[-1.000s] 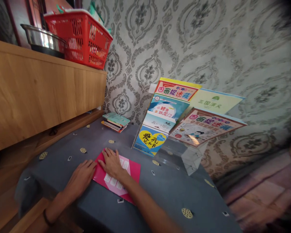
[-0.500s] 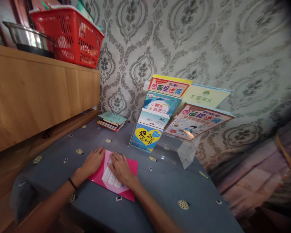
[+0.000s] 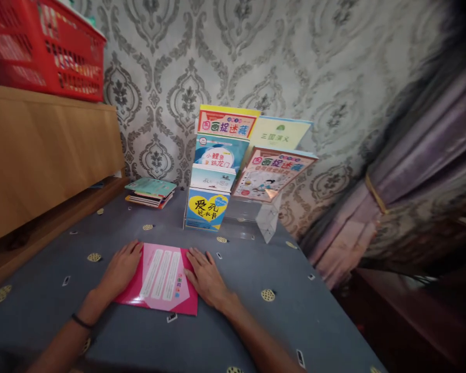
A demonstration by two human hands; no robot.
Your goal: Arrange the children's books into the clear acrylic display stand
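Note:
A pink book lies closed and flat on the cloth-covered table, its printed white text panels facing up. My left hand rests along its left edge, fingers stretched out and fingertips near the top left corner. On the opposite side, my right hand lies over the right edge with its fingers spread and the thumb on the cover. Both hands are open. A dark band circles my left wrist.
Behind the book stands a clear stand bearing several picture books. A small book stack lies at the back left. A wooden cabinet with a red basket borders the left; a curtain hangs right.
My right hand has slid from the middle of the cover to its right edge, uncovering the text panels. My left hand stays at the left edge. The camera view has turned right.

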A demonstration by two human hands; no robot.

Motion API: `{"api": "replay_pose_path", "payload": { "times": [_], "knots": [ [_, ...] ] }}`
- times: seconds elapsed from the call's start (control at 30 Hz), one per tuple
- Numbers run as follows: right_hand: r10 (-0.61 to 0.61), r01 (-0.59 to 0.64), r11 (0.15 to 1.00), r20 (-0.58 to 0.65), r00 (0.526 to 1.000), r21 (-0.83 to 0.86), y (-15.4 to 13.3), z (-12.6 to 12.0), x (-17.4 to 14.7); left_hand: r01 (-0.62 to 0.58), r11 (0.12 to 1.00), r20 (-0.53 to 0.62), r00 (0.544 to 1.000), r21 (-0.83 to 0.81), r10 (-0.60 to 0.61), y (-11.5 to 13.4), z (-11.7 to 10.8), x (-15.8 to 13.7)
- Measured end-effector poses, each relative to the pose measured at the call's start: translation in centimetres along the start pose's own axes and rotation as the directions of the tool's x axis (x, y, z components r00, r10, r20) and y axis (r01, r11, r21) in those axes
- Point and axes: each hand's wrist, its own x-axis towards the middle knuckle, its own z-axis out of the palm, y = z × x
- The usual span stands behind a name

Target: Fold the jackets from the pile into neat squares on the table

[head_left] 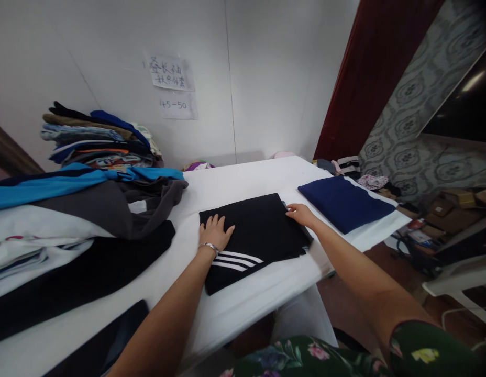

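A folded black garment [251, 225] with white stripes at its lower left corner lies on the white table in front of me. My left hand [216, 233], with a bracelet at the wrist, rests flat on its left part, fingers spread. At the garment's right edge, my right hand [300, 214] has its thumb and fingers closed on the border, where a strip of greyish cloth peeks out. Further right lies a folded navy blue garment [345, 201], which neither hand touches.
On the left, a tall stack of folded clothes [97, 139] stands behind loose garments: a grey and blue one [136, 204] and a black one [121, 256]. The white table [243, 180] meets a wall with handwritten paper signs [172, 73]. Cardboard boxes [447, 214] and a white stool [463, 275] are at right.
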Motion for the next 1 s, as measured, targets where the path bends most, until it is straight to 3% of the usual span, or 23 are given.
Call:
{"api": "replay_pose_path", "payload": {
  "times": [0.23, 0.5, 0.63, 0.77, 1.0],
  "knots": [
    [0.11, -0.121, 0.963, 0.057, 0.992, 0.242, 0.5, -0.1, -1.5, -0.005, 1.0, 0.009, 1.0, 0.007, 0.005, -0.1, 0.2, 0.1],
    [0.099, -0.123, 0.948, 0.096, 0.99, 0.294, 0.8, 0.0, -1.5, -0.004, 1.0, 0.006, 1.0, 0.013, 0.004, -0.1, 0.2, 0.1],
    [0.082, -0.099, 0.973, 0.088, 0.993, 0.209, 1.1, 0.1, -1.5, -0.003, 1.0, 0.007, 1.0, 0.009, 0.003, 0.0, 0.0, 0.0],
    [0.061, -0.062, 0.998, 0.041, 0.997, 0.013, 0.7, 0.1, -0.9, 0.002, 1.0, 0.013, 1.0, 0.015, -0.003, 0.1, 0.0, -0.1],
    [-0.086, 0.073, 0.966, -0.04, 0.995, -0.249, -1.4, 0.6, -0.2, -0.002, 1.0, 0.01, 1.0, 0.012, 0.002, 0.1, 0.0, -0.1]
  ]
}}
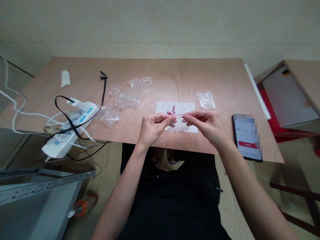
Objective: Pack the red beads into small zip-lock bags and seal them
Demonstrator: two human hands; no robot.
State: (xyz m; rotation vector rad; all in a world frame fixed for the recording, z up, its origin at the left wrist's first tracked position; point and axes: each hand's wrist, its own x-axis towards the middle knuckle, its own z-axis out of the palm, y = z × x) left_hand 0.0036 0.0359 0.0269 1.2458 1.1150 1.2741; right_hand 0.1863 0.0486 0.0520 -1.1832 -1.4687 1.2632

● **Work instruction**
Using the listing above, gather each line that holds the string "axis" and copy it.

● **Exercise output**
- Measured end-effector poses, each relative to the pose measured at the call's start: translation in centimetres along the start pose's own axes and rotation as the directions of the tool's x axis (x, y, z components r00, r10, r20) and y axis (r01, r11, r21) in those axes
- Point and axes: each hand's wrist, its own x-axis towards the middle knuckle, its own z-axis out of the palm, y = z × x
State: (xyz m; rotation vector rad; all in a world frame fixed for the recording, z up, its origin at the left wrist's first tracked position; point and axes: each hand's wrist, its own x-axis towards the middle knuckle, its own z-axis out of the palm, y = z × x) left_hand 0.0036 0.0359 0.0269 1.2458 1.1150 1.2741; right_hand 0.1863 0.0486 0.0520 -1.1832 -1.4687 1.2632

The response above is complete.